Apple Succeeds by Limiting Choice

Apple fanGreat article passed along to me by my colleague Robert about how Apple has been so successful in generating raving fans of its products by limiting product choices and customization. This goes in the face of what many of us believe is bad business. We all assume and are told that customers want complete freedom of choice, and the more options you offer, the better. But what customers value more than freedom of choice, is convenience in buying. I have experienced this many times myself. If anyone has purchased a vehicle, depending on the brand you buy from, some will give you what I feel are too many options with an a la carte menu, while others limit them to usually three clear, distinctive bundled packages (sport, convenience, and luxury). Customers do value the freedom of choice, but value convenience even more… especially when they are inundated with so many competitive products to choose from. Making it easy for them to buy means offering distinctively different versions of a product or service that are central to a customer’s needs. Apple offers three distinct versions of the iPod (Shuffle, Nano and the regular), while Creative and SanDisk offer 10 to 16 different MP3 players. Which has been more successful? You can read the article here.


Filed under Apple, Branding, Business, ipod, marketing, Packaging, Selling, Small Business Marketing, Technology

3 responses to “Apple Succeeds by Limiting Choice

  1. You have a great point.
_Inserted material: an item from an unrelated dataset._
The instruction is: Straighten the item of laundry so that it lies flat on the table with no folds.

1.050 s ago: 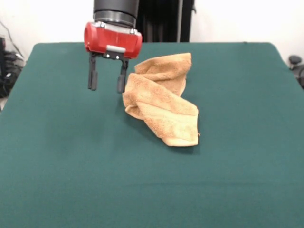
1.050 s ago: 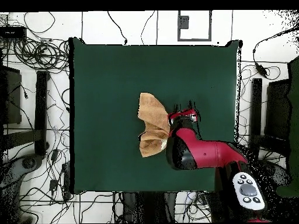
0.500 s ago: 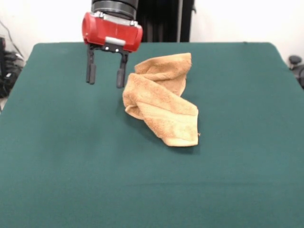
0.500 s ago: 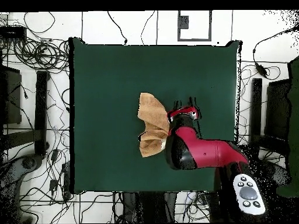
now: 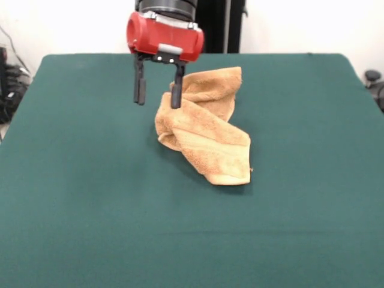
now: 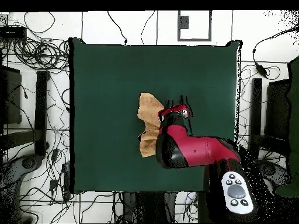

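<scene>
The item of laundry [image 5: 207, 129] is a tan-orange towel, crumpled and folded over itself near the middle of the green table [image 5: 90, 198]. One end points to the far side and a folded corner lies nearer the front. My gripper [image 5: 158, 101] hangs open and empty over the towel's left end. Its right finger [image 5: 176, 90] stands in front of the towel's upper left fold, and its left finger is over bare cloth. From overhead, the red arm covers part of the towel [image 6: 149, 114], and the gripper [image 6: 183, 100] sits at the towel's right side.
Green cloth stretches wide on every side of the towel. Cables [image 6: 35, 55] and dark equipment stands [image 6: 42, 111] lie on the floor around the table's edges.
The gripper has shifted right in the front view, from bare table beside the towel to over its left end, and it stays open. The towel has not moved.
</scene>
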Available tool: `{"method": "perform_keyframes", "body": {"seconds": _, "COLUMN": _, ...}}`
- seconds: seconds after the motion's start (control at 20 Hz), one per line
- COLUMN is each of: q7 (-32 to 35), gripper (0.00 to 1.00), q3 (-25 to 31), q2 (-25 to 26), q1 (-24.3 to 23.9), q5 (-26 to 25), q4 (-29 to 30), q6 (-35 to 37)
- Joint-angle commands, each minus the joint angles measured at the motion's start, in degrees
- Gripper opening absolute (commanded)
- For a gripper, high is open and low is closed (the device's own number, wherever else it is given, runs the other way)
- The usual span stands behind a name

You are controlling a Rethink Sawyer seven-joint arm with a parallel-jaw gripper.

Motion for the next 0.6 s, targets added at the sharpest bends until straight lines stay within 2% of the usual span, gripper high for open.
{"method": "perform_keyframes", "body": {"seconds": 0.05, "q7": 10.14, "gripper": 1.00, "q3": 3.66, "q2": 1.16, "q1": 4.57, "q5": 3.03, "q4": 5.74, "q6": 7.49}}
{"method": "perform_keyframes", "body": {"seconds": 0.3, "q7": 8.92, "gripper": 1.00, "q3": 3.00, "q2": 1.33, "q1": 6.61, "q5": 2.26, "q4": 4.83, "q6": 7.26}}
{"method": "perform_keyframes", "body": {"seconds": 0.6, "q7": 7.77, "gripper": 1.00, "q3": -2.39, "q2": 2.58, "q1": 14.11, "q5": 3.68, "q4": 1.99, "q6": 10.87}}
Apple pretty much throws a lot of very proven points in the face of all its competitors. Closed off systems (in a developer sense), high priced products, and lack of product choices.
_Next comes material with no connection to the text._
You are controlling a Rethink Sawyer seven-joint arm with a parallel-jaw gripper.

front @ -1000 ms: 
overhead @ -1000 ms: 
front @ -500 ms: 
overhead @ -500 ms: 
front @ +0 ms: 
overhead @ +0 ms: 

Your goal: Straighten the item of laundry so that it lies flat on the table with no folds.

  2. Interesting how this mirrors niche marketing, where when you narrow your focus, people recognize themselves and respond.

  3. The problem is not choice, it’s confusion. PC manufacturers think B2B applies to retail sales. It doesn’t. Customization only appeals to a small minority of people. They want to DO STUFF, not tweak and geek out.

    Apple has succeded not by limiting choice but by being a niche player. They are not the same thing. Apple narrowed it’s focus, instead of using the “shotgun” approach. However some would say they are failures for being the “small guy”.